Like two sticks or some wire, or in this case three scraps of copper and a washer.
There is this mobile hanging in the back stairway of my mother’s house. It is a mobile made from pennies. The picture is the best I could do given the space and my poor photography skills.
My dad was a coin collector as was his father. They got me into it as a boy and I still enjoy it. His 70th birthday was coming up and it was a big deal. He was a good man and father, the best man at my wedding, and had put up with years of me being other than good, so maybe a unique gift was in order. I had recently realized that I was an artist so some sculpture seemed like a god idea.
I had been fooling around with mobiles made of circles and when the idea of doing one of pennies came to mind it seemed fitting. Seventy cents seemed like it fit my budget too! I started by gathering 1932-2002 pennies. The mobile is basically eight little mobiles balanced into one big one. Each decade of pennies is it’s own different shape. The bottom starts with a 1932 Lincoln cent and the top (last) is 2002.
On a visit to our house he came out to the studio while it was under construction. Fortunately it was flat on the bench and in pieces so he never had a clue. It was completed on time and I hung it where it now is. Boxing it up and gift wrapping it was not happening!
He liked it.
I planed to add more as he grew older. Dad lived to be 80 so maybe I should finish that piece of artwork, or just leave it like it is.

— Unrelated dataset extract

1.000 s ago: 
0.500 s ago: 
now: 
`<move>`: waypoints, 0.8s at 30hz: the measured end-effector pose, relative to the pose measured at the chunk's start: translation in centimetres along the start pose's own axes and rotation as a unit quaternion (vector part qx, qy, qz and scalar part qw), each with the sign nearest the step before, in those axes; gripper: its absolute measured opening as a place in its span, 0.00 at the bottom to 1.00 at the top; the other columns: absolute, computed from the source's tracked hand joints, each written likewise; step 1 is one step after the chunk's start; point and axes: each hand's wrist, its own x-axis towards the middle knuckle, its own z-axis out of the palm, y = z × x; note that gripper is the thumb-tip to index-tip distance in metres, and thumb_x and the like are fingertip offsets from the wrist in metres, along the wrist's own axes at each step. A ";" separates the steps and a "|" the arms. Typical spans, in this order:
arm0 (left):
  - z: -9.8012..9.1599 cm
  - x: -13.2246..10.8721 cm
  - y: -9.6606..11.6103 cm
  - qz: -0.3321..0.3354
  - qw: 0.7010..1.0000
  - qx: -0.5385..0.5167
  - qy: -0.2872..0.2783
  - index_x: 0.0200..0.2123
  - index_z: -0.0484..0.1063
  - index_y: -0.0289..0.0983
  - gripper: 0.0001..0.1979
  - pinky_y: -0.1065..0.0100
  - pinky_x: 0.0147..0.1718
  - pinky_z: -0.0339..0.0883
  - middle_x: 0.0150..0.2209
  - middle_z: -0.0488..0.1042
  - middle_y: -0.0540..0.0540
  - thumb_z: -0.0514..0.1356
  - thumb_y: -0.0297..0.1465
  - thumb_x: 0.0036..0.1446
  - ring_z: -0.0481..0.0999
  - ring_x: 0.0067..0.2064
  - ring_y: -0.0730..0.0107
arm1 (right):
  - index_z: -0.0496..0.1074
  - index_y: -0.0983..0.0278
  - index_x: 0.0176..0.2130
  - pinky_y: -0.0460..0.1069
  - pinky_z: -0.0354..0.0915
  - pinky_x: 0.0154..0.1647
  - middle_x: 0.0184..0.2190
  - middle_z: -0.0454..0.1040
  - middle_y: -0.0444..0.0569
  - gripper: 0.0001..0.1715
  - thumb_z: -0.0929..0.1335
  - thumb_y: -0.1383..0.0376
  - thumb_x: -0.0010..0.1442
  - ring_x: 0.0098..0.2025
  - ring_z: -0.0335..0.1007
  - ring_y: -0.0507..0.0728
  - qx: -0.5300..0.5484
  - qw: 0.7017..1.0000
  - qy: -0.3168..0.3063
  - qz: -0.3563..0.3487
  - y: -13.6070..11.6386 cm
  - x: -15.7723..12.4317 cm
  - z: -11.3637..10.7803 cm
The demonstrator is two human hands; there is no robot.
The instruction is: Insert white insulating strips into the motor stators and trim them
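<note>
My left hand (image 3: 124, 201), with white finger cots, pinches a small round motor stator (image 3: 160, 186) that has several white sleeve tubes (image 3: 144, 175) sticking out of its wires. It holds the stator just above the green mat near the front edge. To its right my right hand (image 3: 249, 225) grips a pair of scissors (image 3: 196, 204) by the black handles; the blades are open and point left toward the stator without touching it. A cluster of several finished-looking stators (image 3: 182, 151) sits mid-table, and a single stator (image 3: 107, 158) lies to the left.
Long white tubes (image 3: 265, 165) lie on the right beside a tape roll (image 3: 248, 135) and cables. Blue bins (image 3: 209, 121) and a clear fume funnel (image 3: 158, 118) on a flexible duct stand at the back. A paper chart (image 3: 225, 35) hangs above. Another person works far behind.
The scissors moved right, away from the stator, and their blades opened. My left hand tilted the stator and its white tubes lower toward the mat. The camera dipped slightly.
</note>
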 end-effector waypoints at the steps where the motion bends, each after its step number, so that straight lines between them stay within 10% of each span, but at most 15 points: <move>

The Last post of the winter mobile run. There are other pieces of sculpture done and coming from the smaller scraps of the washing machine tub but these nine used most of it up.
Still finishing a large (35-40) run of stick couples then on to an aluminum mobile commission job. Always collecting sticks and weathered metal or anything that looks like it may be inspiring material for whatever artwork comes after that!
Looking back on the winter the time spent doing these mobiles was very enjoyable. So far the pieces have been well received and more like them are waiting to be made. The slight changes keep the process from feeling like mass production yet the similarities help with keeping “in practice”. These were perfect to do after mass producing 50 or so santa ornaments for Christmas gifts. Looking forward to making more!
There are so many stick couples done and posted that titles are just going to be “Stick Couple” with the date posted following. No one knows for sure how many I have done so far or will do in the future so numbering them is not going to work. The order of them will have nothing to do with when they were made since I keep running into older ones here and there. It seems to me to be a better way of keeping track of them than trying to make up titles or having a bunch of posts with the same title.
This stick people incense set is the only one designed to burn oil scents. One of the hanging stick person shape holds a “pan” of copper over a candle and heats the oil. The smaller couple is for holding cone incense. I will mention again that there are no more burning pieces being made from combustable material. Bad idea unless you need to get a fire started!
Used up most of my weathered copper this winter doing pieces like this. The quest for more suitable material is going well. The scrap yard had some good green pieces and agreed to keep an eye out for more. Next mobiles will be aluminum for a commission so there is time to build up the copper pile.